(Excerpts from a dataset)
※

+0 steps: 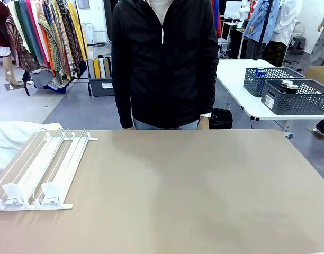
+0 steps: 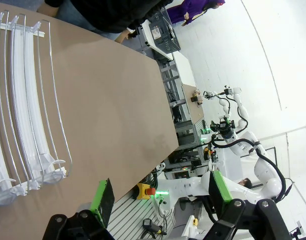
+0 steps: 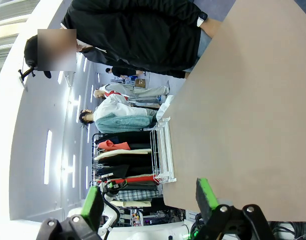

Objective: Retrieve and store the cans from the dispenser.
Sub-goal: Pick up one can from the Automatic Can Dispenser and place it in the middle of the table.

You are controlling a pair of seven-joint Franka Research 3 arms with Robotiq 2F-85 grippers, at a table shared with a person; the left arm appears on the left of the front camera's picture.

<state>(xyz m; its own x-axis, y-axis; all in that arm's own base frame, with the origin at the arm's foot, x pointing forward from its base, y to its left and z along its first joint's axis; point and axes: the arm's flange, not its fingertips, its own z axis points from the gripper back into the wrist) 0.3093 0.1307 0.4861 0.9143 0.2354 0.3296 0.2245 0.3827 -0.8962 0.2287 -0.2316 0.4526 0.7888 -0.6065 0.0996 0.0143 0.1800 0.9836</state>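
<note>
Far-left worktop (image 1: 194, 190): we've got the dispenser (image 1: 40, 169) sitting here.
Across from us: person in a black jacket (image 1: 164, 63).
Back table: two grey baskets (image 1: 297, 98).
Left gripper (image 2: 160, 192): jaws spread, holding nothing.
Right gripper (image 3: 148, 197): jaws released too.

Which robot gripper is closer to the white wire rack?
Left. The left gripper hangs open just past the white wire rack's low end; the right gripper sees the rack farther off across the table.
</note>
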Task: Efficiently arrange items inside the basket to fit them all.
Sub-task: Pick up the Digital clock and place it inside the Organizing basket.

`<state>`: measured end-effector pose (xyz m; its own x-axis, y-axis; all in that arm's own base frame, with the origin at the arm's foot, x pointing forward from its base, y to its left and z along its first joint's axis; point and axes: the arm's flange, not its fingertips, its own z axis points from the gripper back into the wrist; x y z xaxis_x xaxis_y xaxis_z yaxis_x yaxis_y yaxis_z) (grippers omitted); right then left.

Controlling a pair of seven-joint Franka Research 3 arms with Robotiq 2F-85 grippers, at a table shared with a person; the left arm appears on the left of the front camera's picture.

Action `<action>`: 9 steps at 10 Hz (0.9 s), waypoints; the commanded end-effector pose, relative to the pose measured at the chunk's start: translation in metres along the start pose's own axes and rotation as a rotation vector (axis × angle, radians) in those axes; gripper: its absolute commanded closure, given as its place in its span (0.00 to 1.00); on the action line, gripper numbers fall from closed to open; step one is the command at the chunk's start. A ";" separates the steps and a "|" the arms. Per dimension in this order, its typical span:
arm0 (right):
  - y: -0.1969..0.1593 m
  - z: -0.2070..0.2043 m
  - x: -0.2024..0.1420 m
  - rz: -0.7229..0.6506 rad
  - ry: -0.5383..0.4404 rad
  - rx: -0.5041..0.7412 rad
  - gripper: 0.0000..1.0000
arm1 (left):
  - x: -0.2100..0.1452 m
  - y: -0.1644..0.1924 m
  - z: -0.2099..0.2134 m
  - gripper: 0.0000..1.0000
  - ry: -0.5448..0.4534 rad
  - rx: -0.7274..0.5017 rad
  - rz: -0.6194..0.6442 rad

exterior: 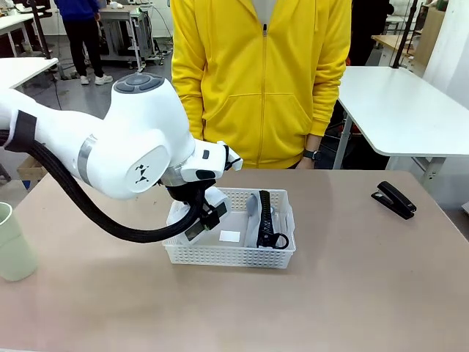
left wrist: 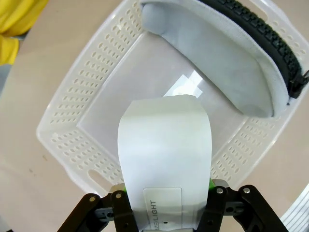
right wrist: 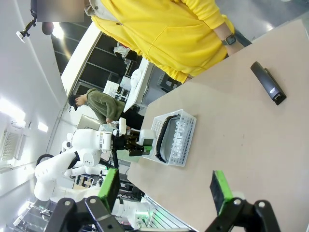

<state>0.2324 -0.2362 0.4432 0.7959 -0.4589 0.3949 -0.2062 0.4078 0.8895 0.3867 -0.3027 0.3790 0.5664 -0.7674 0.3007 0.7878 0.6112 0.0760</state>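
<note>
The white basket (exterior: 227, 257) stands at mid-table in front of a person in a yellow hoodie. A grey zip pouch (exterior: 267, 220) with a black band leans on edge along its right side. My left gripper (exterior: 201, 218) hangs over the basket's left half, shut on a small white box (left wrist: 164, 154). In the left wrist view the box points down at the bare floor of the basket (left wrist: 72, 145), beside the pouch (left wrist: 217, 63). The black stapler (exterior: 393, 199) lies at the table's right. A pale green cup (exterior: 11, 246) stands at the left edge. My right gripper (right wrist: 166, 193) is open, high above the table.
A small white sticker (exterior: 230, 236) lies on the basket floor. The person stands close behind the far edge, hands down. Bare tabletop lies between the basket and the stapler (right wrist: 268, 82), and in front of the basket (right wrist: 176, 137).
</note>
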 end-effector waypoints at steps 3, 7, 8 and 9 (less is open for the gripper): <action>0.000 0.000 0.003 0.027 -0.017 0.019 0.00 | 0.017 0.015 -0.036 0.48 0.008 -0.068 0.011; 0.000 0.000 0.003 0.027 -0.017 0.019 0.00 | 0.024 0.021 -0.059 0.48 0.065 -0.093 0.037; 0.000 0.000 0.003 0.027 -0.017 0.019 0.00 | 0.026 0.021 -0.062 0.48 0.072 -0.094 0.038; 0.000 0.000 0.003 0.027 -0.017 0.019 0.00 | 0.026 0.022 -0.065 0.48 0.081 -0.093 0.039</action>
<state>0.2325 -0.2363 0.4433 0.7958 -0.4589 0.3952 -0.2066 0.4077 0.8894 0.4330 -0.3211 0.3293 0.6077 -0.7573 0.2393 0.7832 0.6214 -0.0225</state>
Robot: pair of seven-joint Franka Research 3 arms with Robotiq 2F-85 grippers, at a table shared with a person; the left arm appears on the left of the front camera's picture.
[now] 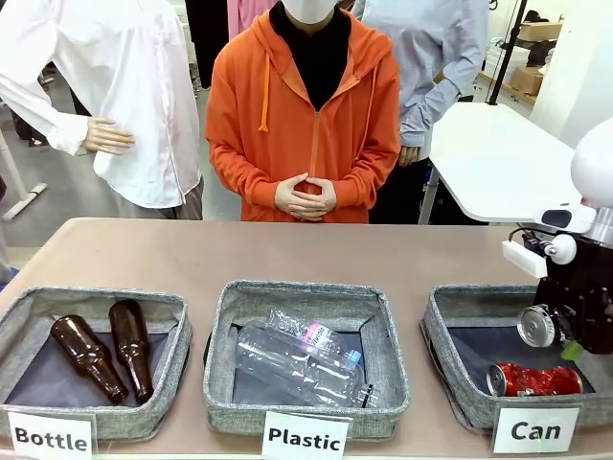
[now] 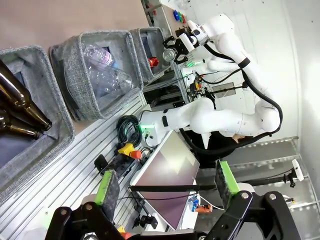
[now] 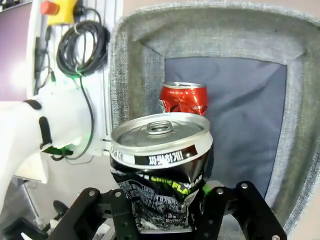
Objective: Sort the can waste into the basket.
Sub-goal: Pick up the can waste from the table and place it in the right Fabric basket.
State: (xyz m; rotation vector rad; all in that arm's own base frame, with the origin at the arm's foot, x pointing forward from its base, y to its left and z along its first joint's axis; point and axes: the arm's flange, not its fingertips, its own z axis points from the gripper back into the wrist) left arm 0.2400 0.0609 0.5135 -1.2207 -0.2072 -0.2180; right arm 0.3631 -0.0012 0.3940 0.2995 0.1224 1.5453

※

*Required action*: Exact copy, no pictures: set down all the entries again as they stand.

*Answer to this problem*:
+0 steps: 
+0 steps: 
+0 steps: 

Objective: Retrieve and store the cans from the dispenser.
Sub-goal: Pick up one can from the Automatic Can Dispenser and place it in the middle of the table.

You are controlling a pair of seven-joint Franka Research 3 arms with Robotiq 2F-85 grippers, at a table shared with a person; the left arm appears on the left of the front camera's picture.

<state>(xyz m; its own x-axis, y-axis; all in that arm's own base frame, with the origin at the arm's foot, x pointing forward from its base, y to its left and z along its first joint's axis; point and axes: the arm's flange, not its fingertips, its own z axis points from the gripper back into the wrist) 0.3093 0.1307 0.4861 0.9143 0.2354 0.3296 0.2245 0.3827 -0.8962 0.2287 -0.2316 0.4526 0.7888 -0.6065 0.0996 0.0143 0.1800 0.9836</state>
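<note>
Far-left worktop (image 1: 194, 190): we've got the dispenser (image 1: 40, 169) sitting here.
Across from us: person in a black jacket (image 1: 164, 63).
Back table: two grey baskets (image 1: 297, 98).
Left gripper (image 2: 160, 192): jaws spread, holding nothing.
Right gripper (image 3: 148, 197): jaws released too.

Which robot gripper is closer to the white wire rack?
Left. The left gripper hangs open just past the white wire rack's low end; the right gripper sees the rack farther off across the table.
</note>
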Task: Efficiently arrange items inside the basket to fit them all.
Sub-task: Pick up the Digital clock and place it inside the Organizing basket.

`<state>`: measured end-effector pose (xyz m; its own x-axis, y-axis; all in that arm's own base frame, with the origin at the arm's foot, x pointing forward from its base, y to its left and z along its first joint's axis; point and axes: the arm's flange, not its fingertips, its own z axis points from the gripper back into the wrist; x y z xaxis_x xaxis_y xaxis_z yaxis_x yaxis_y yaxis_z) (grippers omitted); right then left.

Controlling a pair of seven-joint Franka Research 3 arms with Robotiq 2F-85 grippers, at a table shared with a person; the left arm appears on the left of the front camera's picture.

Action `<action>`: 9 steps at 10 Hz (0.9 s), waypoints; the commanded end-effector pose, relative to the pose measured at the chunk's start: translation in metres along the start pose's own axes and rotation as a rotation vector (axis × angle, radians) in those axes; gripper: its absolute commanded closure, given as its place in its span (0.00 to 1.00); on the action line, gripper numbers fall from closed to open; step one is the command at the chunk's start. A ";" separates the steps and a "|" the arms. Per dimension in this order, its typical span:
arm0 (right):
  - y: -0.1969..0.1593 m
  - z: -0.2070..0.2043 m
  - x: -0.2024..0.1420 m
  - rz: -0.7229..0.6506 rad
  - ry: -0.5383..0.4404 rad
  - rx: -0.5041..0.7412 rad
  - gripper: 0.0000..1.0000
arm1 (left):
  - x: -0.2100..0.1452 m
  - y: -0.1644..0.1924 m
  - z: -0.2099..0.2134 m
  - gripper: 0.0000..1.0000
  - ry: -0.5448..0.4534 rad
  - rx: -0.7274..0.5017 rad
  - rz: -0.6194..0.6442 rad

exterior: 
left wrist: 
right wrist: 

<state>0.2324 -0.2362 0.4432 0.7959 -0.4589 0.3949 -0.2062 0.4078 0.8895 0.3867 -0.3027 0.3790 0.5664 -0.7674 0.3007 0.7878 0.6112 0.0760</state>
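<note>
The white basket (exterior: 227, 257) stands at mid-table in front of a person in a yellow hoodie. A grey zip pouch (exterior: 267, 220) with a black band leans on edge along its right side. My left gripper (exterior: 201, 218) hangs over the basket's left half, shut on a small white box (left wrist: 164, 154). In the left wrist view the box points down at the bare floor of the basket (left wrist: 72, 145), beside the pouch (left wrist: 217, 63). The black stapler (exterior: 393, 199) lies at the table's right. A pale green cup (exterior: 11, 246) stands at the left edge. My right gripper (right wrist: 166, 193) is open, high above the table.
A small white sticker (exterior: 230, 236) lies on the basket floor. The person stands close behind the far edge, hands down. Bare tabletop lies between the basket and the stapler (right wrist: 268, 82), and in front of the basket (right wrist: 176, 137).
</note>
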 end-effector waypoints at steps 3, 7, 8 and 9 (less is open for the gripper): <action>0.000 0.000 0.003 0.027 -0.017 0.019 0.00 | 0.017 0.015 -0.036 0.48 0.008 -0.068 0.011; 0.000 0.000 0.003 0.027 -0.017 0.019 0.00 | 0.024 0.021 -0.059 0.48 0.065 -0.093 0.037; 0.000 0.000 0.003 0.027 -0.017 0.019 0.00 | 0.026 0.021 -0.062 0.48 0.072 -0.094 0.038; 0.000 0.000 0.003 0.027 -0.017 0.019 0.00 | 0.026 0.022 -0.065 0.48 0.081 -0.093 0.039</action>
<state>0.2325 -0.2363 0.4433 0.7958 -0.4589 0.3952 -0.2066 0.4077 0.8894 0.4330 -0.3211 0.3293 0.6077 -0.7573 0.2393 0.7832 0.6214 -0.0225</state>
Robot: pair of seven-joint Franka Research 3 arms with Robotiq 2F-85 grippers, at a table shared with a person; the left arm appears on the left of the front camera's picture.
[now] 
[now] 
[now] 
Objective: Sort the can waste into the basket.
Sub-goal: Pick up the can waste from the table and place it in the right Fabric basket.
State: (xyz m; rotation vector rad; all in that arm's own base frame, with the origin at the arm's foot, x pointing forward from its base, y to its left and z along its first joint's axis; point and axes: the arm's flange, not its fingertips, its own z axis points from the gripper back into the wrist) left arm 0.2400 0.0609 0.5135 -1.2207 -0.2072 -0.2180; right arm 0.3631 -0.0012 0.3940 0.2995 0.1224 1.5453

No more output will be given.